You're certainly free to dislike his voice and chord selection and to expound on that, provided you actually listen to a good selection of his songs first. But if you're going to print words for thousands to see you should watch what you say. And if you want to be taken seriously as a critic/reviewer than you should learn to distinguish between your own misinformed opinions, and sweeping judgements of the worth of an artist's career, especially one as respected as Leonard Cohen.

If you would just admit that you were thinking of John Denver or James Taylor, both of whom your rant accurately though harshly describe, and threw his name in there based on some quick prejudice, I'd forgive your slander.

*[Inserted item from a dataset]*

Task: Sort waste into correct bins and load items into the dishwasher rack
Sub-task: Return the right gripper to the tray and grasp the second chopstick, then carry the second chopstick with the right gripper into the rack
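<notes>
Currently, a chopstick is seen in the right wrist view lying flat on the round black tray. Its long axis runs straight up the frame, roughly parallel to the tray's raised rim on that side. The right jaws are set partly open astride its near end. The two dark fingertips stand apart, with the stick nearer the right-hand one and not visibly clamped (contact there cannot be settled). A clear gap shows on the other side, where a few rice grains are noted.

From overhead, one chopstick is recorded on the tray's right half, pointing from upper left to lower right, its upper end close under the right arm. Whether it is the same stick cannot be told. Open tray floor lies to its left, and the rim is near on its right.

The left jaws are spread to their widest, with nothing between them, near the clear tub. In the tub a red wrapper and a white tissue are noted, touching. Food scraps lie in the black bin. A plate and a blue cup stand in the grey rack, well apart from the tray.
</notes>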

Thanks for an otherwise great selection of music, anyway.

Slidewell said...

This is blog is the greatest! I come to the comments section to share the love for one of my all time favorite artists, Dan Hicks, and I get the added benefit of witnessing a world-class food fight over the merits of Leonard Cohen! Ha! Excellent and erudite discourse, gentlemen, but let's get back to the staggering, blinding, sheer genius of our man Dan. As a sixteen year old fan of Jethro Tull in 1972, I went to a party where this surfer dude in a Hawaiian shirt was playing guitar and singing songs back behind the garage. This guy was doing old timey, bluesy and swingin' kind of tunes, and I was totally captivated. I told him how much I was digging his playing and he told me I should go out and buy records by this guy Dan Hicks. I never saw the surfer guy again, but his recommendation started an obsession with Hicks that has not abated after all these years, leading, along the way, to learn Hawaiian guitar and start my own band. As you may know, Dan's not a guy who's out looking to make friends, and can be rather dismissive, but after seeing him play one time in the late '80's, I approached him after the show, and after telling him ooh, you're the greatest, etc. . . . which was meet with a wince and a nod, . . . I handed him a cassette of our band and told him that he had inspired us to go out and make up our own twisted versions of old pre-War music. I think he genuinely appreciated the fact that we had, in our own modest way, tried to express the influence he'd had us. He may have thrown our cassette out the window of the tour bus, but I did get a glimpse behind Dan's Smart-Ass facade for just a moment. Thanks, Dan. If there were any real justice in the musical universe, Dan Hicks would be as revered as Leonard Cohen, (that over-rated windbag).

Oops! Now I've done it.

brian said...
This comment has been removed by the author.
Anonymous said...

You'll excuse me if I sidestep the Leonard Cohen discussion, other than to say that his first three albums made me a strong believer that not all songwriters (and he's written some good ones) are singers/performers and that I recognize this is my opinion and only my opinion.

I'd very much like to see the posting of the Last Train To Hicksville and It Happened One Bite albums by Dan Hicks (and the Hot Licks).